Using Congressional Budget Office estimates for future GDP, Romney’s plan would boost core defense spending to about $945 billion in 2021 — about 53 percent more than the $618 billion proposed in Obama’s defense plan for that year.

One has to wonder, Harrison said, “if this is just a talking point, and if they have actually looked at these numbers themselves.”

I asked a Romney adviser who should know: Dov S. Zakheim, who served as the Pentagon’s chief financial officer in the administration of George W. Bush. Zakheim said Romney was serious about the goal but hasn’t specified a date for reaching it — and as a result, no specific spending forecast is possible.

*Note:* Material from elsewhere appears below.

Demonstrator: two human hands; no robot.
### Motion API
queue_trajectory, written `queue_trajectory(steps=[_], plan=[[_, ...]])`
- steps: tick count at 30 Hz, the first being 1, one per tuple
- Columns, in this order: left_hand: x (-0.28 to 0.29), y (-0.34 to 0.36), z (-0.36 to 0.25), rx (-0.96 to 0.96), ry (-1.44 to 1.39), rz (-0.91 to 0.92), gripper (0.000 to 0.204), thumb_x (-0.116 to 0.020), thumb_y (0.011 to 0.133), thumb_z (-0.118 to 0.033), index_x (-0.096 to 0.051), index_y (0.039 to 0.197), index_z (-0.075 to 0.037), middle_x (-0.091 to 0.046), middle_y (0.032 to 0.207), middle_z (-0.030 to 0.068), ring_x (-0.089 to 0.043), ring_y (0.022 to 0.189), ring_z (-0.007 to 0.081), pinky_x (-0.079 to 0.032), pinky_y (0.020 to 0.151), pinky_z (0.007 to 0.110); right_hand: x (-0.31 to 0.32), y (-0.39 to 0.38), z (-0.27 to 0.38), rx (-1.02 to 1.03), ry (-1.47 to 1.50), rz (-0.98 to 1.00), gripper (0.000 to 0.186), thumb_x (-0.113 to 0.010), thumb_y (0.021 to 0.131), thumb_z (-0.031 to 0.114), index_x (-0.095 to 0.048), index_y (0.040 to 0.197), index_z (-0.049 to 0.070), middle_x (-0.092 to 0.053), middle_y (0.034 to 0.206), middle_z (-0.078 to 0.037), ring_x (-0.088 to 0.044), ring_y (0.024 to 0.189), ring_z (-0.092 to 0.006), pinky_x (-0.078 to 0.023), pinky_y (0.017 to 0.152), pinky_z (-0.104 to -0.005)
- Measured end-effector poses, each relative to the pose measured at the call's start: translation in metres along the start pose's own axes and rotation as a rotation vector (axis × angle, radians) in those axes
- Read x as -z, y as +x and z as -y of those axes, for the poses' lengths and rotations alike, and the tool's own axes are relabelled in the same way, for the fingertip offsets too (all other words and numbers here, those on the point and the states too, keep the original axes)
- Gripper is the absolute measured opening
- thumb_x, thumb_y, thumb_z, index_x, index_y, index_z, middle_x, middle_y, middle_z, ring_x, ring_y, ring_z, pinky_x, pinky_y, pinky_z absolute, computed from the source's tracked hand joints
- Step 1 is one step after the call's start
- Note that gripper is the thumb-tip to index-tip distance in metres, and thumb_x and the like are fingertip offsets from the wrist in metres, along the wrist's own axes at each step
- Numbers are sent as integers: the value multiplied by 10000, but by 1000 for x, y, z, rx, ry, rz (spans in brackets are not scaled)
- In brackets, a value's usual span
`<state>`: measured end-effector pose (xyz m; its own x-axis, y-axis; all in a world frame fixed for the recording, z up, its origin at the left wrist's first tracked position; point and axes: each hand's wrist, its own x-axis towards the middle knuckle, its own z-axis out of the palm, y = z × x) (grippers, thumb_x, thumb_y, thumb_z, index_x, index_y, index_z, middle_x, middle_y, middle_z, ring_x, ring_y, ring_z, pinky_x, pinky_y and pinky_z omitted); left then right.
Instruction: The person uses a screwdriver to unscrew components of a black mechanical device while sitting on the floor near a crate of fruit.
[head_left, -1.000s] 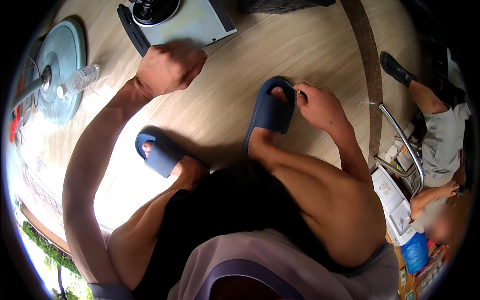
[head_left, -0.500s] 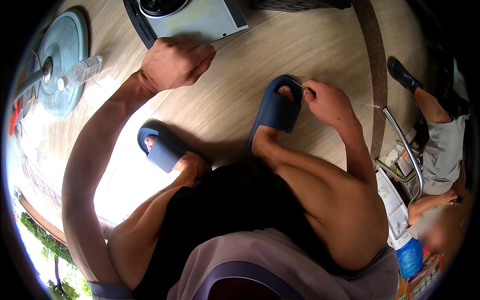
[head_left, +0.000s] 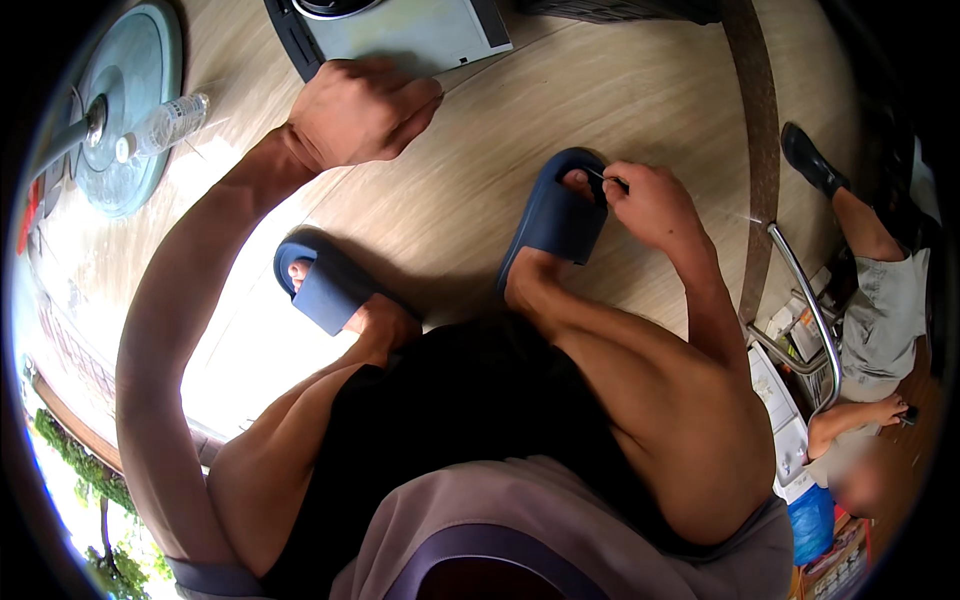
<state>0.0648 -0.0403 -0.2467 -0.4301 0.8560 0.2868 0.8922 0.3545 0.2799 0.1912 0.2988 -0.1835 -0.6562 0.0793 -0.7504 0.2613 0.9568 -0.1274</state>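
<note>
At the top, a light-grey flat appliance (head_left: 420,38) with black edges and a black, metal-ringed round part lies on the floor, partly cut off by the picture's rim. My left hand (head_left: 365,112) is closed, back upward, against its near edge. The fingertips are hidden, so what they grip does not show. Farther right, my right hand (head_left: 655,203) pinches a small tool (head_left: 622,184) with a dark handle and a thin metal shaft. It is held beside the front of the blue slipper (head_left: 560,215) on my right foot, its shaft pointing left.
A clear plastic bottle (head_left: 178,122) lies by a round pale-blue base (head_left: 120,170) with a metal pole. My left foot wears another blue slipper (head_left: 325,285). A black crate-like object (head_left: 620,8) is at the top. On the right are a metal frame (head_left: 815,300) and a seated person (head_left: 880,320).
The whole view has shifted slightly, with the appliance now a little higher and farther right. Both hands keep nearly the same poses, and the tool stays in my right hand.
</note>
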Motion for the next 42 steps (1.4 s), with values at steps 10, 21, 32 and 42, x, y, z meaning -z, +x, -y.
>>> queue_trajectory(steps=[10, 21, 32, 42], plan=[[-10, -8, -3, 10, -32, 11, 130, -739, 865, -166, -733, 972, -93, -645, 714, 52, -642, 629, 220, -558, 583, 340, -11, 1, 2, -27, -25, -16, 274, -641, 946, 256, -712, 1099, 41, -718, 997, -220, -683, 935, -412, -530, 818, -464], [-9, -5, 1, 22, 46, 53, 137, -705, 904, -218, -725, 989, -112, -659, 718, 57, -675, 678, 220, -578, 599, 342, -4, 1, 7, -5, -34, -61, 288, -637, 952, 286, -720, 1070, 38, -713, 946, -232, -682, 886, -416, -523, 786, -460], [-6, -4, -2, 16, 26, 43, 131, -706, 906, -205, -724, 982, -100, -675, 753, 52, -685, 703, 213, -583, 621, 332, -4, 5, 1, 20, -20, -81, 298, -638, 943, 279, -708, 1105, 39, -707, 937, -249, -686, 877, -422, -528, 780, -463], [-1, -4, -1, 24, 0, 33, 123, -724, 881, -179, -724, 971, -94, -673, 768, 60, -670, 683, 214, -577, 616, 335, -5, 11, 3, 57, -5, -138, 242, -640, 930, 236, -705, 1067, 48, -694, 879, -253, -672, 825, -436, -521, 736, -470]])
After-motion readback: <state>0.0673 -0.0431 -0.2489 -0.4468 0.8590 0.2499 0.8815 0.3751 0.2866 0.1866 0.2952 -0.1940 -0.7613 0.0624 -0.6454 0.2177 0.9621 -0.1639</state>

“It is a target,” he said. “The sooner we reach it, the better. And we can build up faster as the economy grows.”

“If you look at the last 10 years, 4 percent isn’t exactly a lot,” he added, noting that the Bush administration spent more when it went to war in Afghanistan and Iraq.

True, but that’s not the issue Romney needs to address. He needs to explain how he plans to balance the federal budget while adding trillions in new military spending.

Romney has been careful all year to avoid being specific about what kind of spending he’d cut — presumably because, at some point, he’d have to acknowledge that big budget cuts require reduced spending on Medicare, a dangerous subject to raise with older voters. His plans for a bigger defense budget only make that problem worse.

If Romney wants voters to take his promises seriously, he owes them more details, and soon.

Doyle McManus is a columnist for the Los Angeles Times.